Photo by Nareeta Martin on Unsplash

Today’s post is by Brevity blog editor Heidi Croot.


I’ve been sleeping with Jane Eyre, lately—courtesy of The Sleepy Bookshelf, a podcast designed to help me snooze.

Except it’s been keeping me awake.

I’ve loved this classic since childhood, every reread captivating me as if for the first time.

But it soon became clear that I was sharing my bed not so much with Jane, as with Charlotte Brontë herself. Listening to the novel has been showing me things I had missed on the page—the first-person narrative drawing me in so close I could almost believe it was memoir—and night after night I’ve been reveling in a writing-craft class led by the venerated author.

One such class addresses a storytelling weakness that shows up a lot in my writing and editing practice: high-tension scenes that rush to their finish with the speed of a bullet train.

Brontë’s talent for keeping readers on tenterhooks reminds me of Matthew Dicks and his hourglass technique, which he shares in Storyworthy (entire book, so good!).

Going too fast is one of the biggest mistakes storytellers make, Dicks says. When you arrive at the moment readers have been waiting for, “It’s time to slow things down. Grind them to a halt when possible.”

Consider the properties of an hourglass: the upper chamber containing story still to be told. No grain of sand before its time. All flowing inexorably to the same destination.

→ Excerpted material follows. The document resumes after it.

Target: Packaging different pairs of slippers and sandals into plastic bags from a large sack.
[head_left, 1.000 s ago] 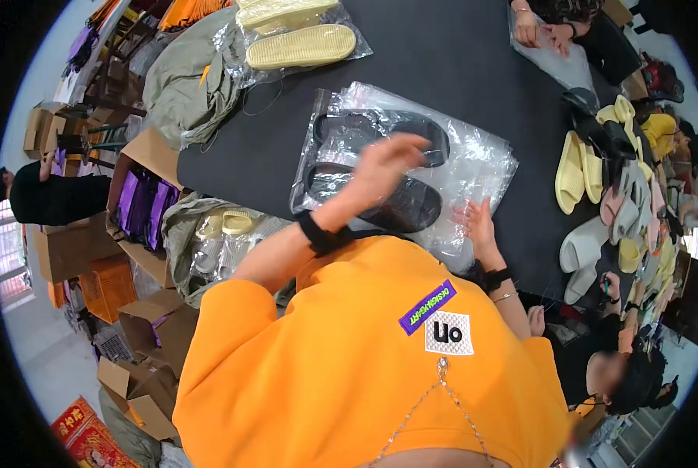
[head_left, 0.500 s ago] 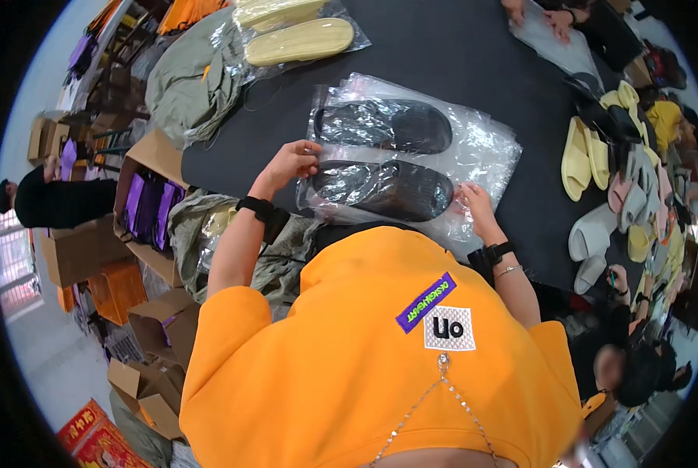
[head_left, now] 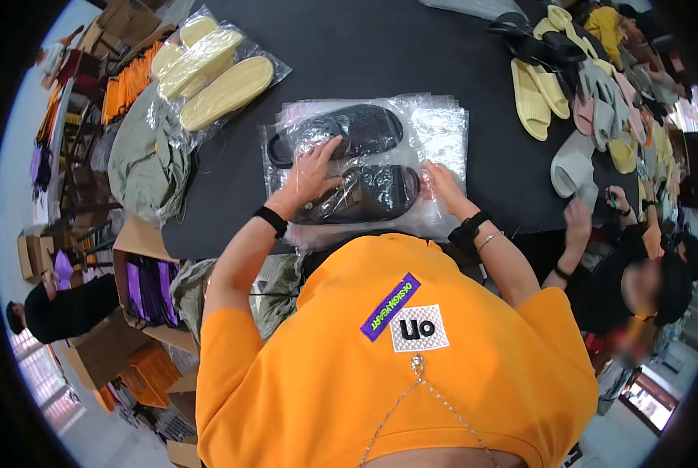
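A pair of black slippers lies side by side in a clear plastic bag (head_left: pixel 413 148), on top of a stack of flat clear bags (head_left: pixel 446 125) at the table's near edge. My left hand (head_left: pixel 314 173) rests on the bag, fingers stretched over the inner edges of the far slipper (head_left: pixel 372 129) and near slipper (head_left: pixel 372 195). At the right end of the near slipper, the fingertips of my right hand (head_left: pixel 441 187) close on the bag's edge.
Bagged yellow slippers (head_left: pixel 228 93) lie on the dark table (head_left: pixel 325 47) at far left, beside grey-green cloth (head_left: pixel 150 156). Loose slippers (head_left: pixel 575 164) crowd the right side. A carton (head_left: pixel 142 234) with purple bags stands at left. At right a co-worker's hand (head_left: pixel 577 222) is raised.
My left hand has shifted from the bag's left edge onto the slippers. My right hand stays by the bag's right side. The view has turned, and a co-worker's hand now shows at right.
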The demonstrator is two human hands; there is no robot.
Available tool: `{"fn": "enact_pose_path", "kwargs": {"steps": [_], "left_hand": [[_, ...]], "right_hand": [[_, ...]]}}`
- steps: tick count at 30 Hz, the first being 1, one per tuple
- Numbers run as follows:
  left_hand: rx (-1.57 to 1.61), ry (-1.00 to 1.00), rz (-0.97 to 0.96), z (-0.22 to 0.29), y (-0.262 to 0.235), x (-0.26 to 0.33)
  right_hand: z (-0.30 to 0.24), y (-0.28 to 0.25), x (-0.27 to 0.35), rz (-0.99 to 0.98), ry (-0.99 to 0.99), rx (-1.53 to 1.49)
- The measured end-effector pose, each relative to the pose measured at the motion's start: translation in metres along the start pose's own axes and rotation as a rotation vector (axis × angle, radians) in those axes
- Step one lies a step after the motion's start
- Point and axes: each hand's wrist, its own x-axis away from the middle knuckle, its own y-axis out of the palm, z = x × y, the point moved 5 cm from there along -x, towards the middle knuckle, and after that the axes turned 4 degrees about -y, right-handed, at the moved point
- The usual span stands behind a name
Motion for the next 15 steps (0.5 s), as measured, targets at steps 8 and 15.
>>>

In one of my favorite scenes (spoilers ahead), Jane Eyre returns to Thornfield Hall after a year of yearning, desperate to clap eyes on her great love, Mr. Rochester, whom she fled upon learning at the altar that he was already married.

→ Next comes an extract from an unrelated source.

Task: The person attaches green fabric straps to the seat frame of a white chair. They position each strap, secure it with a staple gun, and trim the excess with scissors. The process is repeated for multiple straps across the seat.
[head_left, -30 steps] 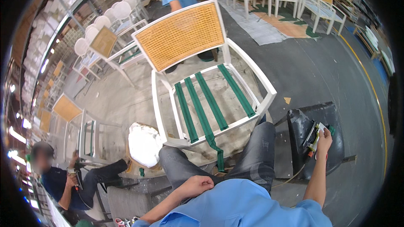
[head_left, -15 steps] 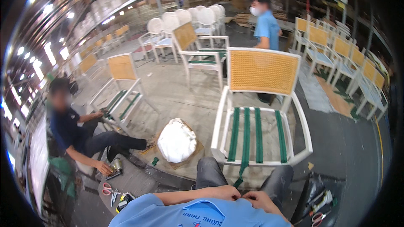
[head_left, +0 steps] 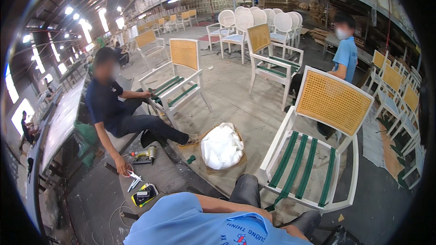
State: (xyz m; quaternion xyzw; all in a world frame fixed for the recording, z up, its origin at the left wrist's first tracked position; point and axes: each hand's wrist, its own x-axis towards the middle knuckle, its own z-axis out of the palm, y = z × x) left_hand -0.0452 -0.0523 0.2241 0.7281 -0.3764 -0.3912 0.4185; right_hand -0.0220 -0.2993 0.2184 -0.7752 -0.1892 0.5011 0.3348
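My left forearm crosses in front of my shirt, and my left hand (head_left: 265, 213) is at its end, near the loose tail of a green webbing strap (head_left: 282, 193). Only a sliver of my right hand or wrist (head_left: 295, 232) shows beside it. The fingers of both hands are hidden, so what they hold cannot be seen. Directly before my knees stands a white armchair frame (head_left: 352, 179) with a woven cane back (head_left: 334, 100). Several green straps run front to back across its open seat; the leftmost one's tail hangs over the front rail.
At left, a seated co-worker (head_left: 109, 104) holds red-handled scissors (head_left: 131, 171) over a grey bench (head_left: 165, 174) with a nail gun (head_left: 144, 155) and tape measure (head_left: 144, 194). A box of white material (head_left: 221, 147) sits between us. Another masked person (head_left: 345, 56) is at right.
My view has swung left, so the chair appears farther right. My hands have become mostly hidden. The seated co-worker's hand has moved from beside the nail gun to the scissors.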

As she approaches the Hall, I itch to press fast-forward. Would he be there? Would they helplessly reunite, or would her moral restraint prevail? Had I been turning pages, I’d be reading very fast indeed—which is what readers do when narrative tension flames through the roof. How else to defend against an author’s merciless manipulation?

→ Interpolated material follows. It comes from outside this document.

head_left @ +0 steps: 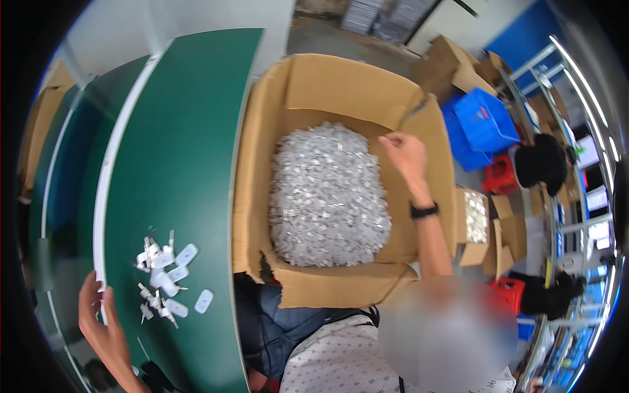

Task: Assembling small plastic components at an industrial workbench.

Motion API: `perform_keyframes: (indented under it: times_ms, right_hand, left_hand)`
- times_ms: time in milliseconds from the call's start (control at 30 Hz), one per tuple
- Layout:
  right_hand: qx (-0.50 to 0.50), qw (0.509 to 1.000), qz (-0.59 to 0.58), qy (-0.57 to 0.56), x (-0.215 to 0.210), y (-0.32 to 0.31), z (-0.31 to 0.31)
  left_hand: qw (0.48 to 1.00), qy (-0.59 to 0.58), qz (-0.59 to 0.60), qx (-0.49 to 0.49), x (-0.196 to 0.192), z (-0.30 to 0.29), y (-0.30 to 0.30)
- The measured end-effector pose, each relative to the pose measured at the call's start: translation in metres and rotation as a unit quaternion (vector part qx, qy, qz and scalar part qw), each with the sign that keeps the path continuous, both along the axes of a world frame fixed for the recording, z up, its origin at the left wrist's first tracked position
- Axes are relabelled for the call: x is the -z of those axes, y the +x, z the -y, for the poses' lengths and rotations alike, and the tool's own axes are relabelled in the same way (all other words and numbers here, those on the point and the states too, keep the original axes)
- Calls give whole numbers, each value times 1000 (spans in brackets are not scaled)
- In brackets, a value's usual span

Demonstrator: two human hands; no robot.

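My right hand (407, 157) is over the right side of a large open cardboard box (354, 82), its fingers pinched together. Whatever may be between the fingertips is too small to make out. A dark band circles that wrist. Inside the box lies a big heap of small whitish, shiny pieces (331, 196). My left hand (98, 318) is at the white strip (105, 177) along the left side of a green table, thumb and fingers apart. To its right on the table lie several pale oval-cornered plastic pieces (204, 301) and small white parts with metal pins (154, 301).
The box stands against the table's (190, 118) right edge. Blue crates (485, 121), a red stool (500, 175) and a smaller carton of pale pieces (476, 216) are farther right. Other people (540, 164) sit there along a workbench. A dark bag (262, 321) lies below the box.
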State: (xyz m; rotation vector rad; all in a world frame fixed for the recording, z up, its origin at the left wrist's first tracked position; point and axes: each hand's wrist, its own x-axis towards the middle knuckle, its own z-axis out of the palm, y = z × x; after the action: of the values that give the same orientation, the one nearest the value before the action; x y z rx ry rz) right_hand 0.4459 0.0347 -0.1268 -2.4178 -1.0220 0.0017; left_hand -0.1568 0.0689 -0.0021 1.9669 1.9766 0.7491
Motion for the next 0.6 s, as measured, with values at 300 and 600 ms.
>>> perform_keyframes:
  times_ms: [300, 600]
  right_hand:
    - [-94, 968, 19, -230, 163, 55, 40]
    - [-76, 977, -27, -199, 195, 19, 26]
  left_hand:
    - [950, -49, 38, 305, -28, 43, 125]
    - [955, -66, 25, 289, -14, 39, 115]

But because I was forced to listen and wait, I caught Brontë in the act of tipping the hourglass—again and again.

She sends Jane on four separate journeys to find Mr. Rochester, starting with a 36-hour coach ride from her home to Rochester Inn—ample time for reader anxiety to flare. Rather than simply asking the innkeeper for news of her lost love, Jane prolongs hope by walking the remaining two miles to the Hall.

It is a walk designed to drive the reader to the edge of endurance.

Fields, stiles, woods, trees, rookery.

We suffer through Jane’s inner debate on which vantage she should approach the Hall for maximum delight.

Will she glimpse her beloved standing at his window? Will she be so mad as to run to him?

We watch her principles waver as she asks herself, “Who would be hurt by my once more tasting the life his glance can give me?”

The orchard, the gate opening into the meadow, what the crows are thinking as they sail overhead.

“I looked with timorous joy towards a stately house,” she tells us at last. “I saw a blackened ruin.”

She asks the questions tormenting every reader: What has become of Mr. Rochester? Did he burn alive?

In horror, she hurries back to the Inn to question the innkeeper—an insufferable man who takes his sweet time getting to the point—and we sigh with relief when Jane commissions a chaise to take her 30 miles to Ferndean Manor, Rochester’s second home.

After all these interminable delays, we’re approaching the end of this torture. She’ll be there before nightfall!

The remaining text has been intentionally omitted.